Greece Travel Guides

If you’re planning for an excelent trip in Greece, I strongly recommend investing in Rick Steve’s Greece guide book, and the relevant Lonely Planet Guide for in-depth country information on the sights to see, places to stay, places to eat. They’re both are very very useful.

Frommers Greece

Greece Travel Guide Lonely Planet

Service & Amenities

Before the rail system was upgraded, first class travel in Greece was woth the extra cost, but second class seating is now equally comfortable, at least on routes with new cars.
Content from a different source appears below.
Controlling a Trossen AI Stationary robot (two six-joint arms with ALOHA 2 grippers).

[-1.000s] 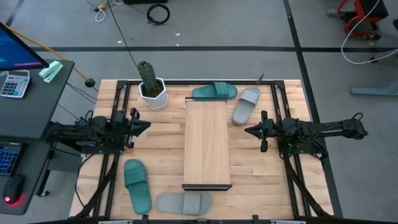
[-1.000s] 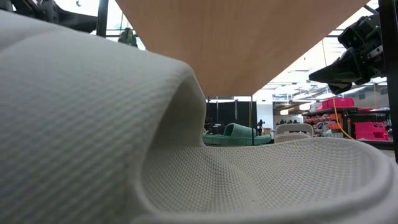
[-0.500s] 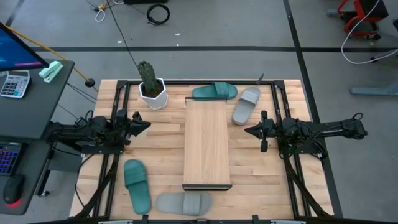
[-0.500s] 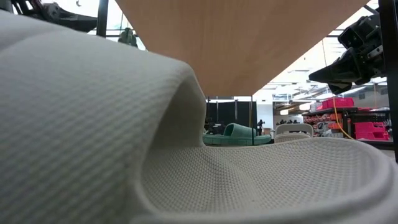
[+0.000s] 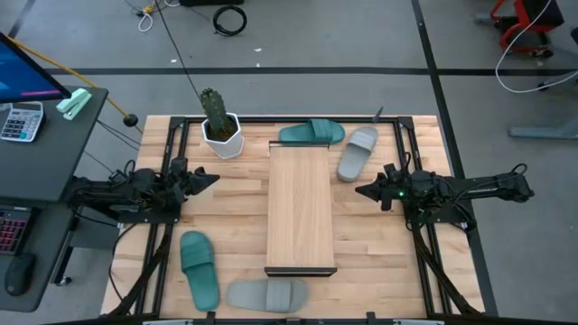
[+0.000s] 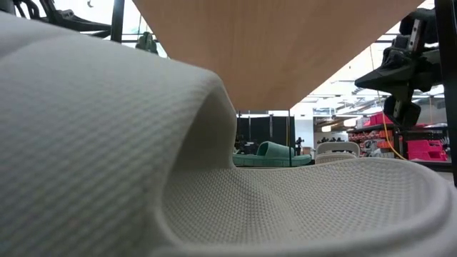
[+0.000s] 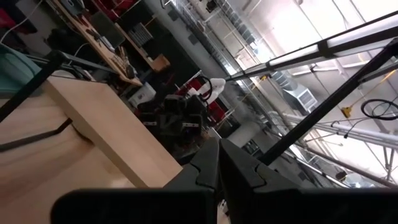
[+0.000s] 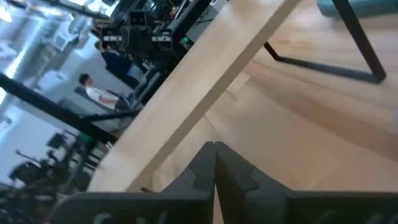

You can call 1110 for information on which lines have new wagons, as train cars are called here in English. Overhead rails for duffle bags and small suitcases are available; larger baggage should be checked.

There are three sleeper services on the Athens-Thessaloniki route, prices ranging from 54€ ($70.20) in a single compartment to 24€ ($31.20) in a six bed. The Thessaloniki-Ormenio line that crosses into Bulgaria has two trains with couchettes, and the night train to Turkey has sleepers. A single sleeper compartment is an additional 31.40€ ($40.80), a double is 19.80€ ($25.75) per person, and a three bed is an extra 17.30€ ($22.50). Four bed and six bed couchettes cost 12.70€ ($16.50) and 8.60€ ($11.20) per person respectively.

InterCity trains have a food stand run by one of the country’s top snack shops or attendants selling sandwiches, chips, and refreshments. Some InterCity trains offer restaurant coaches with fairly good and inexpensive food.